No se sabe a ciencia cierta cuántos refugiados exactamente carenaron en la isla en esos años, pero sí que Alamar, que ahora cuenta con unos 100 mil habitantes, fue conocida como la ciudad de los chilenos.

Según fuentes oficiales, entre 200 mil y 500 mil chilenos abandonaron su país tras el golpe militar contra el presidente Salvador Allende, equivalente a 2 por ciento y 5 por ciento, respectivamente, de la población total de Chile de esos años. Miles tuvieron como destino a Cuba. Muchos eran niños que vivieron la mitad de los años 70 y prácticamente toda la década de los 80 jugando beisbol más que futbol y estudiando en escuelas cubanas, donde eran tan “pioneros” como los demás, usaban pañoletas azules y rojas, se conocían de memoria los poemas de José Martí, hablaban a los gritos, preferían la conga a la cueca y le decían frijoles a los porotos y aguacate a la palta.

La mayoría de los exilados chilenos que llegaron a Cuba en la primera hora salió del país tras permanecer asilados en las embajadas o en peligrosas operaciones semiclandestinas o clandestinas a través de la cordillera. Una campaña internacional rescató de un campo de concentración a Manuel Cabieses Donoso, director de la mítica revista Punto Final que los golpistas cerraron horas después del asalto al Palacio de La Moneda y de la muerte de Salvador Allende. Tras dos años preso en Chacabuco y Los Álamos, Manuel llegaría con su esposa y sus tres hijos a habitar el departamento 11, tercer piso, en el edificio D-2, zona 7 de Alamar.

Hace una década él me hablaba con nostalgia de Alamar y se negaba a aceptar que se redujera la localidad a la presencia de chilenos, aunque “la solidaridad que Cuba entregó a Chile es imposible de medir en términos materiales”. Alamar fue también un refugio para argentinos, uruguayos, bolivianos, peruanos, nicaragüenses, salvadoreños, haitianos, colombianos y hondureños, que huían del terror, la prisión y la muerte en sus países. Después de aquella conversación que sostuvimos en 2009, Manuel publicó sus recuerdos de exiliado en la revista Casa de las Américas.

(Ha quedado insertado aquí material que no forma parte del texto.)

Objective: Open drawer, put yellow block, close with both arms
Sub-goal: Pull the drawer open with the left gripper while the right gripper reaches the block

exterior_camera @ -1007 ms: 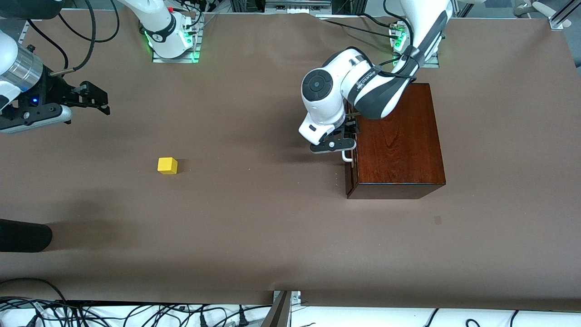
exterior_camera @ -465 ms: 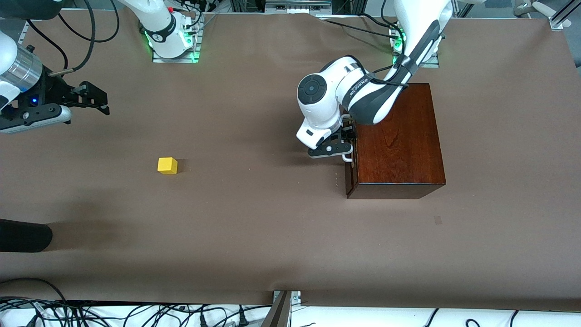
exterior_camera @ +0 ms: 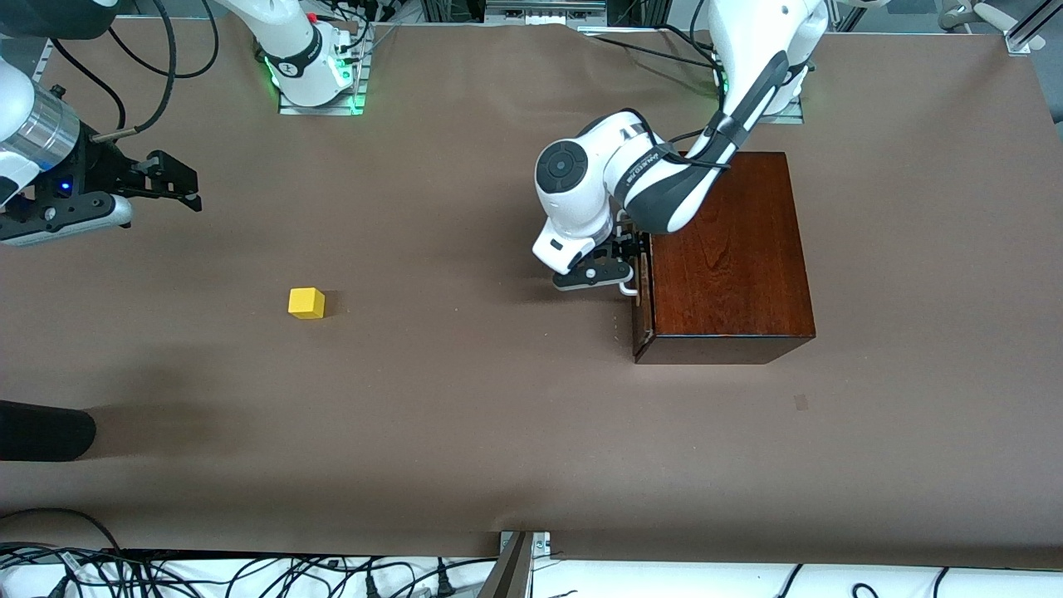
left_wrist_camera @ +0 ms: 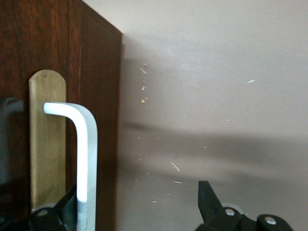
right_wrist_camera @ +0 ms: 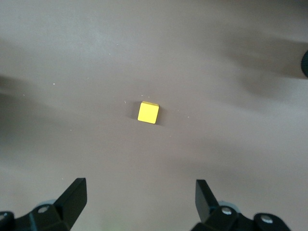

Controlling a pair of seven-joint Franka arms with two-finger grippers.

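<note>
The dark mahogany box (exterior_camera: 731, 257) stands toward the left arm's end of the table. Its drawer (exterior_camera: 641, 311) looks shut, with the white handle (exterior_camera: 629, 288) on its front. My left gripper (exterior_camera: 629, 259) is open at that front, straddling the handle (left_wrist_camera: 86, 144): one finger (left_wrist_camera: 60, 211) sits between the handle and the drawer face (left_wrist_camera: 48, 38), the other (left_wrist_camera: 207, 197) stands well off it. The yellow block (exterior_camera: 306, 302) lies on the brown table toward the right arm's end. My right gripper (exterior_camera: 170, 178) hangs open over the table, the block (right_wrist_camera: 148, 112) ahead of its fingers (right_wrist_camera: 76, 195).
A brown cloth (exterior_camera: 465, 415) covers the whole table. A black rounded object (exterior_camera: 46, 432) juts in at the right arm's end, nearer to the front camera than the block. Cables (exterior_camera: 249, 573) run along the edge nearest that camera.
The left arm's wrist has drawn a little away from the box front, toward the right arm's end, with the handle between its fingers. The right arm and the block have not moved.
</note>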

“Éramos miles de latinoamericanos refugiados en la isla mientras Cuba enfrentaba los rigores del bloqueo estadunidense. Pero también en esos años estaban los becados africanos que se preparaban como profesores, médicos e ingenieros. Y muy cerca de Alamar, en la playa de Tarará, estaban los niños de Chernobyl recuperándose de las horribles quemaduras del accidente nuclear. Y los heridos y mutilados angoleños, sudafricanos y congoleños rehabilitándose en hospitales y sanatorios cubanos. Los camaradas de Giap, los compañeros de Mandela, los herederos de Lumumba, los seguidores del Che de todas partes del mundo”, escribió Cabieses.

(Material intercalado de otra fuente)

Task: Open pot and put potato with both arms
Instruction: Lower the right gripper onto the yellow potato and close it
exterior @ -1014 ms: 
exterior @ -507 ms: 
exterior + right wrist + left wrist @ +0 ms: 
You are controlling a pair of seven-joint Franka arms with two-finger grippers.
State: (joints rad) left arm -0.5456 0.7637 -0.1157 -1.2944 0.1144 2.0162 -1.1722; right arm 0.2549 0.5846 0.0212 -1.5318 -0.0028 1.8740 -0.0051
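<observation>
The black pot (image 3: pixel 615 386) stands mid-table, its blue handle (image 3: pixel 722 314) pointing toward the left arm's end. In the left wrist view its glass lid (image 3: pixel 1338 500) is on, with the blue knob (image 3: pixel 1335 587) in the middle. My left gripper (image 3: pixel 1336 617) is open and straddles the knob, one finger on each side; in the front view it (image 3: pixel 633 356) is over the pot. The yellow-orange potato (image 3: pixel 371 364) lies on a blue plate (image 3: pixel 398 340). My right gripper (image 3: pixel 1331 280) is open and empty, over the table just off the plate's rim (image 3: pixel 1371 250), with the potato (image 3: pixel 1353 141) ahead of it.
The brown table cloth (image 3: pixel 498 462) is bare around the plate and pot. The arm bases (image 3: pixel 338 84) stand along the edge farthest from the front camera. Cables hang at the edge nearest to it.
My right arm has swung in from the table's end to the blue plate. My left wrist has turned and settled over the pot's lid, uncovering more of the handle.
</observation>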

Varios de los 24 ministros del gabinete de Boric nacieron, se criaron o estudiaron en el exilio pinochetista. Maya Fernández, ministra de Defensa de Chile y la nieta menor de Salvador Allende, vivió casi 20 años en Cuba.

Con justicia se recuerdan los 50 años del golpe militar contra el presidente Allende, pero los medios dan especial importancia y congratulan a unos hechos sobre otros. Por ejemplo, el gesto del Departamento de Estado al desclasificar, medio siglo después, informes enviados a Richard Nixon en las horas previas al golpe de Estado en Chile, que en realidad esconden más que enseñan. Cualquiera que haya seguido las investigaciones de Peter Kornbluh, analista del Archivo de Seguridad Nacional estadunidense, encontrará evidencias de que Nixon no sólo estaba al tanto de los acontecimientos desde que Allende llegó al Palacio de La Moneda, sino que Washington fue cómplice de la violencia con que fue derrocado el gobierno de la Unidad Popular y la brutalidad de la represión en contra de sus partidarios y su presumible base social.

El olvido selectivo, como siempre, comete injusticia con el pasado. Ojalá los homenajes recuerden que Chile, entre la pesadilla y el terror, entre las muchísimas pruebas de heroísmo, resistencia y solidaridad, tuvo también un Alamar cubano.